Your diabetic shoe should fit well. A diabetic shoe with adjustable closures "like with Velcro" often provides the best fit, since you can make the fit larger or smaller as needed. *Remember to do your shopping for a diabetic shoe in the afternoon. If you buy a diabetic shoe in the morning, and your feet swell up "as most do" in the afternoon, then your diabetic shoe will feel too tight.
Your diabetic shoe should protect your feet. Diabetics are at a great risk for developing blisters, bleeding and lesions between the toes, so your diabetic shoe should be extra protective.
A diabetic shoe that is seamless will also take into the fact that your feet are extra sensitive.
Your diabetic shoe should have conforming removable insoles to give you extra support. You want removable insoles in your diabetic shoe so you can take them in our out as needed if you want a particular fit.
It's also important to remember to wear seamless diabetes socks and stockings along with your diabetic shoes to keep moisture away from your feet.
Here are some features of diabetic shoe brands available on the market today :
Some diabetic shoes provides a gentle fit and the footbed supports and cradles the foot while keeping it dry.
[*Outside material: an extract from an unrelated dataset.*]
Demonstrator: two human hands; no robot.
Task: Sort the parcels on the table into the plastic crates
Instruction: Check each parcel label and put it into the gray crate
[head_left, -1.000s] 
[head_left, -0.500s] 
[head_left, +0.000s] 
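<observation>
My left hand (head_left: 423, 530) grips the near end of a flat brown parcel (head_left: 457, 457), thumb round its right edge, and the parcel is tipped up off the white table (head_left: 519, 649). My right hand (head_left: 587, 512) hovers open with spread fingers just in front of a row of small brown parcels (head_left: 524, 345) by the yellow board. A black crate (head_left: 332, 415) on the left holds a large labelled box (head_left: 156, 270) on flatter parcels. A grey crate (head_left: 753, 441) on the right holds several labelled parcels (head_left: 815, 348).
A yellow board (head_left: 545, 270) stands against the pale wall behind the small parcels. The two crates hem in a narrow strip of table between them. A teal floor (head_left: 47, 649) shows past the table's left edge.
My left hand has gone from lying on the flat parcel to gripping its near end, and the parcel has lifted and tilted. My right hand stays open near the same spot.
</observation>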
Some diabetic shoes are Podiatrist-designed which allows for the extra room diabetic feet need to feel ultra comfortable.
Some diabetic shoes offer foot pain relief for problem-prone feet.
Some diabetic shoes feature an easy on/off hook-and-loop closure straps, a roomy front and comfortable heels.
If you are diabetic, see your podiatrist on a regular basis, and contact one to see what type of diabetic shoe is best for your diabetic feet.
Information on foot, leg and lower body health conditions and solutions *such as wearing a diabetic shoe* provided by The Podiatry Institute, dedicated to advancing the standard of care in podiatric medicine and its effects on muscoskeletal health.